I had an issue with IKEA last year when I purchased two items there. I had to phone customer service to get an address to write a letter to and send them the same letter via email. I got an automated response to say the matter would be looked into. Still waiting a response. 
When I phoned customer service to get the address I found them to be rude. 
I never stood in IKEA since and never will.


----------



## flusteredma (29 Sep 2010)

Thanks for your reply!  I used to love this company and have spent thousands of euros in their shops over many years.  Depending on what happens tomorrow I also am preparing to end my 'love affair' with this shop!
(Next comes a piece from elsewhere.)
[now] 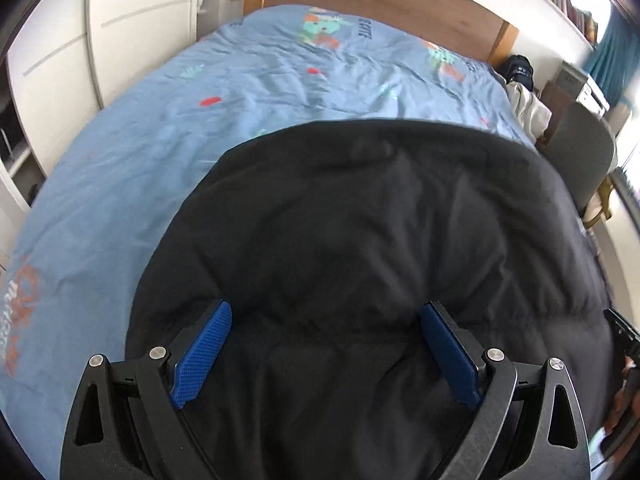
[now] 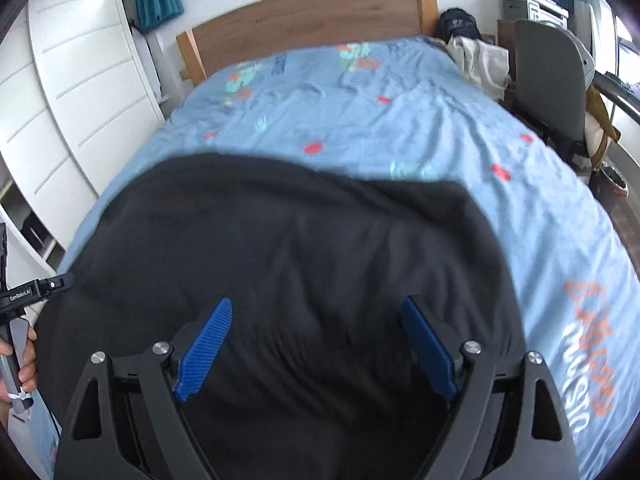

Does anyone else have any advice re my rights etc. in this matter? Thanks.


----------



## Blake (29 Sep 2010)

If I may just make a small suggestion to you when going to Ikea with the chair under your arm. Rather than walking into the place all guns blazing (and I know frustration with service is a real anger boiler), try and remain calm. Staff will react to aggression, more than likely, in a negative way. Yes it is their mistake and you know that, but they are waiting for you to show this. 
             You have dealt with several different people so far and I find with companies the more people you involve the less service you get. Especially when done on the end of the phone. My advice tomorrow when you get to Ikea is find someone on the "Returns/Customer Service" and simply ask "Please can you help me". Then explain your entire situation without getting annoyed as detailed as you can. Deal with the one person. Get their name and use it when talking to them. Make it more personal. I bet this will make things a little easier.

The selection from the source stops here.